▶ [Exercise directions]:
The reply should repeat all of the data word for word, with no pictures.

***** Raw data

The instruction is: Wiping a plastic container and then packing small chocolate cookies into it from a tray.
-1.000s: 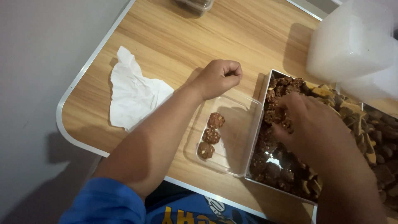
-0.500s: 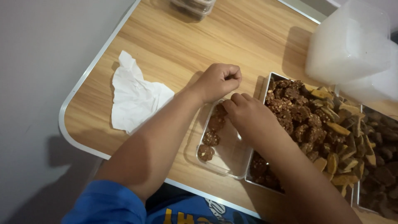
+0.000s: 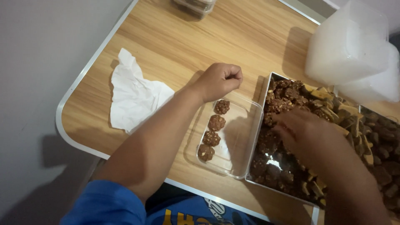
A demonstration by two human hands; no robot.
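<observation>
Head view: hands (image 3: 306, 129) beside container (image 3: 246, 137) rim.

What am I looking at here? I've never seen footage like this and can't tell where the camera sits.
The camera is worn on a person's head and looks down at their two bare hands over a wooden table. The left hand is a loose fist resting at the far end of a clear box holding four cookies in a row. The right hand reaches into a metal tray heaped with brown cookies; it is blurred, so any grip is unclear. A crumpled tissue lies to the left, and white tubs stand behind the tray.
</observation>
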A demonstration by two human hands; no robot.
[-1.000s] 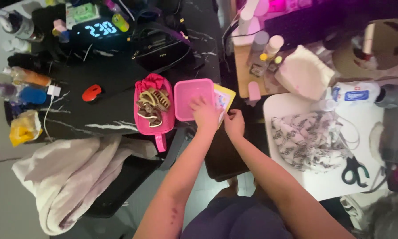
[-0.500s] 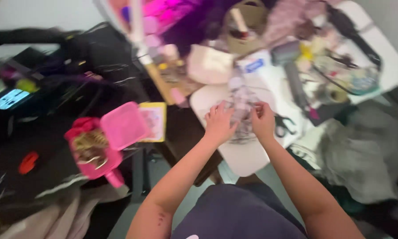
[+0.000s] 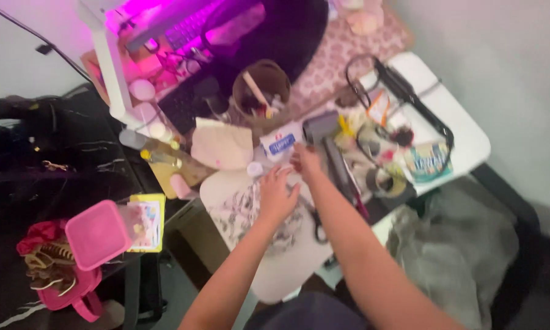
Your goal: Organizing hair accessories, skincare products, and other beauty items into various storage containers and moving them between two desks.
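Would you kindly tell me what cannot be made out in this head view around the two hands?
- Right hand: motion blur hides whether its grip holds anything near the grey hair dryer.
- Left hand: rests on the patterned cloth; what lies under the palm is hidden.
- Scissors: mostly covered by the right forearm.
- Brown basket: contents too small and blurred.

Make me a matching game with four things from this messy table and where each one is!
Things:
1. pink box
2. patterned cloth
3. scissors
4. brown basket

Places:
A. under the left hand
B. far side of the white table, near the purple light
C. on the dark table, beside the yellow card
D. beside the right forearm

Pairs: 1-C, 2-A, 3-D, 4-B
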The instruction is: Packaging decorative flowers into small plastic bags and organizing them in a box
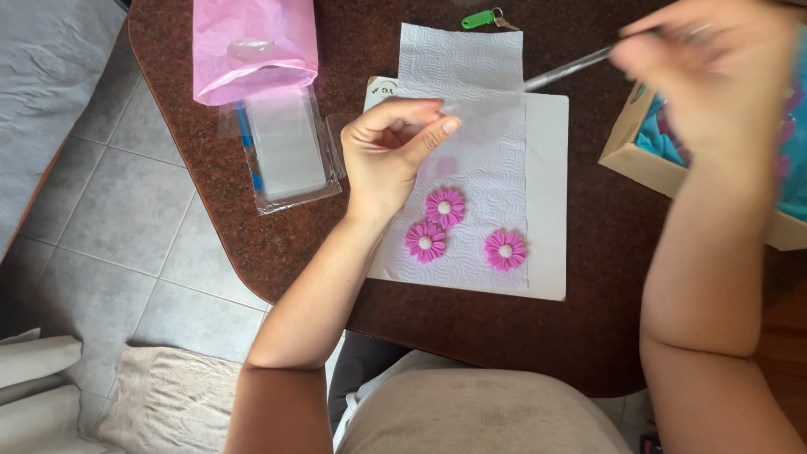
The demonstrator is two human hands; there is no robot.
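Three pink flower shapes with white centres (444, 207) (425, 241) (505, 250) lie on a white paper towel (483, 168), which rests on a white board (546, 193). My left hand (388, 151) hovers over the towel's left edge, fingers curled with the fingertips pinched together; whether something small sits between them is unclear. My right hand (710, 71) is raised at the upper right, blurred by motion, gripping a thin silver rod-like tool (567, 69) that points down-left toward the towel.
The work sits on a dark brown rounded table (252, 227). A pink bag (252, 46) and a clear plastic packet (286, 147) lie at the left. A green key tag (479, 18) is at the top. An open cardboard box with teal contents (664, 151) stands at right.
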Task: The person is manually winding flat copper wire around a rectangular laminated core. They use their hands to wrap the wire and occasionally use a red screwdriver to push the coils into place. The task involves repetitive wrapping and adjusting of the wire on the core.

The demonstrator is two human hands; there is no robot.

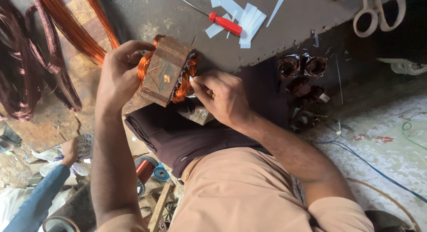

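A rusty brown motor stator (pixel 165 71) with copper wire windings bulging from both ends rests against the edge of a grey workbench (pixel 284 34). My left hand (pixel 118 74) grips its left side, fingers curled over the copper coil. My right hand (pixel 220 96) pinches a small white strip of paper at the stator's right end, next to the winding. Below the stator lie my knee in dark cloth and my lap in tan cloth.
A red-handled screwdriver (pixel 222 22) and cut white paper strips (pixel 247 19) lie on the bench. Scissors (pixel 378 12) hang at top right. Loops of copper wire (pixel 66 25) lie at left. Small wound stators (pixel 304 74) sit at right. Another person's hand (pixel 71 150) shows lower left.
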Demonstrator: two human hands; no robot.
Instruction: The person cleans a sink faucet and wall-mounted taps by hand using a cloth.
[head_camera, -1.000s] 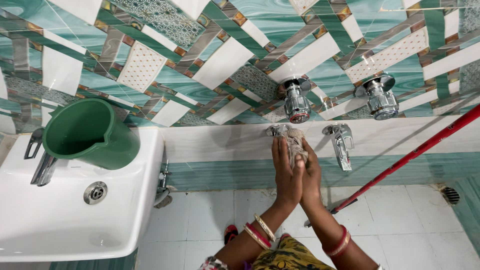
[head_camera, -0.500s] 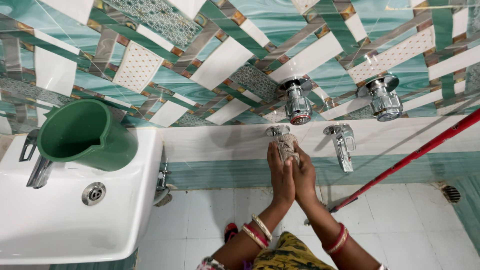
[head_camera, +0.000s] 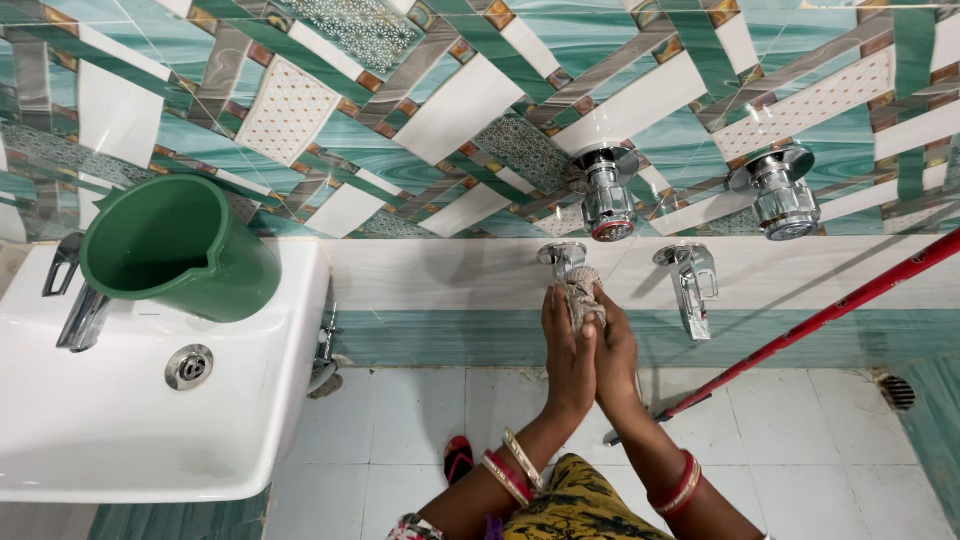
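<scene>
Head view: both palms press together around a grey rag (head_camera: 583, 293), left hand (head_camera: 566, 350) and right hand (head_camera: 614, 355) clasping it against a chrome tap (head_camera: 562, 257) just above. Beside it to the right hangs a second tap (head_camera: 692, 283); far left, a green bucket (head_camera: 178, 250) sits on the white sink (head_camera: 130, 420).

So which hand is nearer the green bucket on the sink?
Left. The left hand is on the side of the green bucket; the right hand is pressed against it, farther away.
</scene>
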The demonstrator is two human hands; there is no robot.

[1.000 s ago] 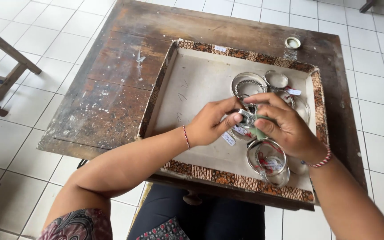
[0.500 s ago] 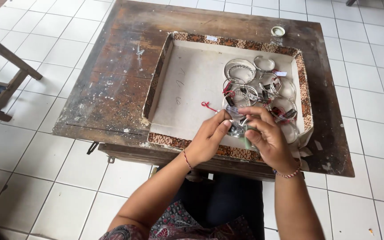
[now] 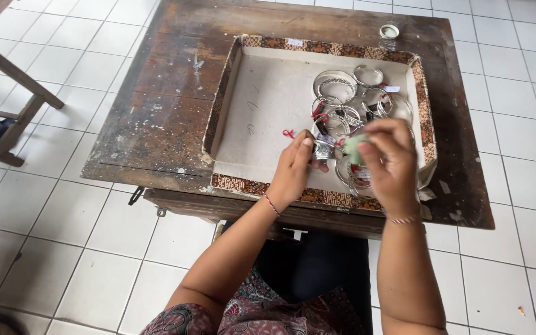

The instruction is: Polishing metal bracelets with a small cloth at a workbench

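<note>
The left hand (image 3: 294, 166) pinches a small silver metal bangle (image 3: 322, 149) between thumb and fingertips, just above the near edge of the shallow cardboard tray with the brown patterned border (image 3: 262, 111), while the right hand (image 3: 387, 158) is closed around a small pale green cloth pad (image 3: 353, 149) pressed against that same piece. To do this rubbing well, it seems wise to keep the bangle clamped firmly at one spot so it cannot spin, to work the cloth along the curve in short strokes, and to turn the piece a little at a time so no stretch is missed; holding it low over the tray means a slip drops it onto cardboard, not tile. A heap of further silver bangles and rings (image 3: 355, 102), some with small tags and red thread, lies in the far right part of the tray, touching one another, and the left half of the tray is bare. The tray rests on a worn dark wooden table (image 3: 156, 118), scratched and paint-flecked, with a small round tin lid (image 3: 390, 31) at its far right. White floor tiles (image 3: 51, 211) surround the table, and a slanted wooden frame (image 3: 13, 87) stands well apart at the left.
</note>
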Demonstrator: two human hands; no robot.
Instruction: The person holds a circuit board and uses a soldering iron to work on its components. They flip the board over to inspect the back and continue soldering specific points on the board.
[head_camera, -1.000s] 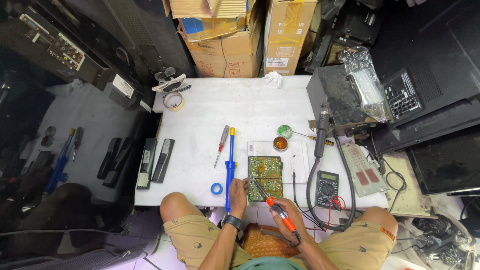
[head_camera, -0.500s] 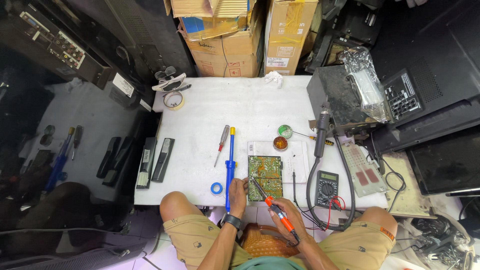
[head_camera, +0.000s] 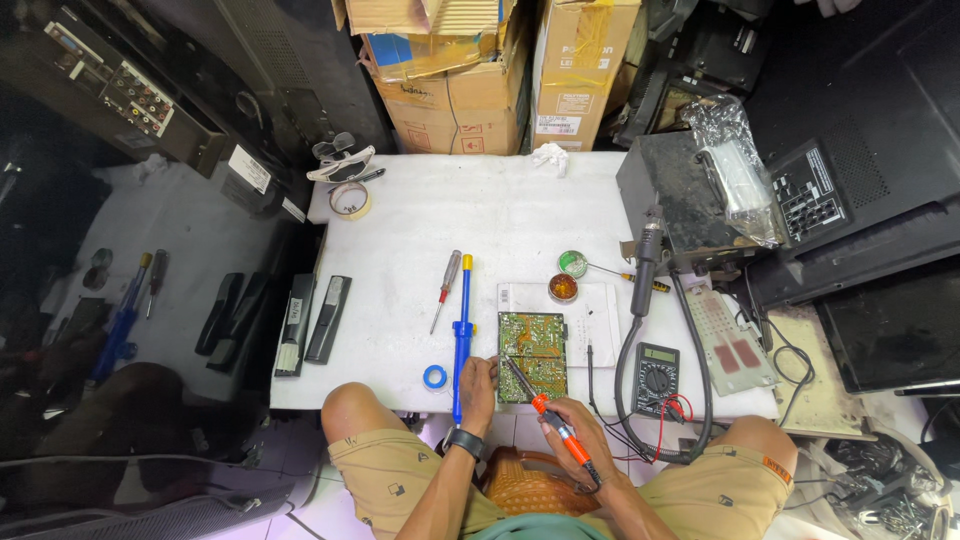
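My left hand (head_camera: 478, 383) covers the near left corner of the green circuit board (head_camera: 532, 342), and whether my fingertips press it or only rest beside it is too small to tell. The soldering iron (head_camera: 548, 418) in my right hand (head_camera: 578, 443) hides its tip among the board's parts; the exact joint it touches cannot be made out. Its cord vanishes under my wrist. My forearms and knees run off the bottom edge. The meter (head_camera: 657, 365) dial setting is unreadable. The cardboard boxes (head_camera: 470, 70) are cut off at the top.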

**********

▶ [Response to this task]:
The instruction is: Wiping a plastic container and then packing small chocolate cookies into it from a tray.
-1.000s: 
-0.500s: 
+0.000s: 
A demonstration by two human hands; no robot.
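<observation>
Head view: hands (image 3: 306, 129) beside container (image 3: 246, 137) rim.

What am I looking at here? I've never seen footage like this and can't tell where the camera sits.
The camera is worn on a person's head and looks down at their two bare hands over a wooden table. The left hand is a loose fist resting at the far end of a clear box holding four cookies in a row. The right hand reaches into a metal tray heaped with brown cookies; it is blurred, so any grip is unclear. A crumpled tissue lies to the left, and white tubs stand behind the tray.
</observation>
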A demonstration by two human hands; no robot.
[-1.000s] 
[-0.500s] 
[+0.000s] 
Your goal: Organizing hair accessories, skincare products, and other beauty items into various storage containers and moving them between two desks.
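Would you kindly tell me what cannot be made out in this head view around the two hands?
- Right hand: motion blur hides whether its grip holds anything near the grey hair dryer.
- Left hand: rests on the patterned cloth; what lies under the palm is hidden.
- Scissors: mostly covered by the right forearm.
- Brown basket: contents too small and blurred.

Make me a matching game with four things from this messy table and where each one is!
Things:
1. pink box
2. patterned cloth
3. scissors
4. brown basket

Places:
A. under the left hand
B. far side of the white table, near the purple light
C. on the dark table, beside the yellow card
D. beside the right forearm

Pairs: 1-C, 2-A, 3-D, 4-B
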The instruction is: Packaging decorative flowers into small plastic bags and organizing them in a box
The demonstrator is two human hands; there is no robot.
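Three pink flower shapes with white centres (444, 207) (425, 241) (505, 250) lie on a white paper towel (483, 168), which rests on a white board (546, 193). My left hand (388, 151) hovers over the towel's left edge, fingers curled with the fingertips pinched together; whether something small sits between them is unclear. My right hand (710, 71) is raised at the upper right, blurred by motion, gripping a thin silver rod-like tool (567, 69) that points down-left toward the towel.
The work sits on a dark brown rounded table (252, 227). A pink bag (252, 46) and a clear plastic packet (286, 147) lie at the left. A green key tag (479, 18) is at the top. An open cardboard box with teal contents (664, 151) stands at right.
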Task: The person is manually winding flat copper wire around a rectangular laminated core. They use their hands to wrap the wire and occasionally use a red screwdriver to push the coils into place. The task involves repetitive wrapping and adjusting of the wire on the core.

The demonstrator is two human hands; there is no robot.


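A rusty brown motor stator (pixel 165 71) with copper wire windings bulging from both ends rests against the edge of a grey workbench (pixel 284 34). My left hand (pixel 118 74) grips its left side, fingers curled over the copper coil. My right hand (pixel 220 96) pinches a small white strip of paper at the stator's right end, next to the winding. Below the stator lie my knee in dark cloth and my lap in tan cloth.
A red-handled screwdriver (pixel 222 22) and cut white paper strips (pixel 247 19) lie on the bench. Scissors (pixel 378 12) hang at top right. Loops of copper wire (pixel 66 25) lie at left. Small wound stators (pixel 304 74) sit at right. Another person's hand (pixel 71 150) shows lower left.
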Demonstrator: two human hands; no robot.
Instruction: The person cleans a sink faucet and wall-mounted taps by hand using a cloth.
[head_camera, -1.000s] 
[head_camera, -0.500s] 
[head_camera, +0.000s] 
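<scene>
Head view: both palms press together around a grey rag (head_camera: 583, 293), left hand (head_camera: 566, 350) and right hand (head_camera: 614, 355) clasping it against a chrome tap (head_camera: 562, 257) just above. Beside it to the right hangs a second tap (head_camera: 692, 283); far left, a green bucket (head_camera: 178, 250) sits on the white sink (head_camera: 130, 420).

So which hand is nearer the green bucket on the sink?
Left. The left hand is on the side of the green bucket; the right hand is pressed against it, farther away.
</scene>
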The demonstrator is two human hands; there is no robot.

[1.000 s ago] 
[0.500 s ago] 
[now] 

The instruction is: Polishing metal bracelets with a small cloth at a workbench

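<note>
The left hand (image 3: 294, 166) pinches a small silver metal bangle (image 3: 322, 149) between thumb and fingertips, just above the near edge of the shallow cardboard tray with the brown patterned border (image 3: 262, 111), while the right hand (image 3: 387, 158) is closed around a small pale green cloth pad (image 3: 353, 149) pressed against that same piece. To do this rubbing well, it seems wise to keep the bangle clamped firmly at one spot so it cannot spin, to work the cloth along the curve in short strokes, and to turn the piece a little at a time so no stretch is missed; holding it low over the tray means a slip drops it onto cardboard, not tile. A heap of further silver bangles and rings (image 3: 355, 102), some with small tags and red thread, lies in the far right part of the tray, touching one another, and the left half of the tray is bare. The tray rests on a worn dark wooden table (image 3: 156, 118), scratched and paint-flecked, with a small round tin lid (image 3: 390, 31) at its far right. White floor tiles (image 3: 51, 211) surround the table, and a slanted wooden frame (image 3: 13, 87) stands well apart at the left.
</note>
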Demonstrator: two human hands; no robot.
Instruction: The person holds a circuit board and uses a soldering iron to work on its components. They flip the board over to inspect the back and continue soldering specific points on the board.
[head_camera, -1.000s] 
[head_camera, -0.500s] 
[head_camera, +0.000s] 
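My left hand (head_camera: 478, 383) covers the near left corner of the green circuit board (head_camera: 532, 342), and whether my fingertips press it or only rest beside it is too small to tell. The soldering iron (head_camera: 548, 418) in my right hand (head_camera: 578, 443) hides its tip among the board's parts; the exact joint it touches cannot be made out. Its cord vanishes under my wrist. My forearms and knees run off the bottom edge. The meter (head_camera: 657, 365) dial setting is unreadable. The cardboard boxes (head_camera: 470, 70) are cut off at the top.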

No further output is required.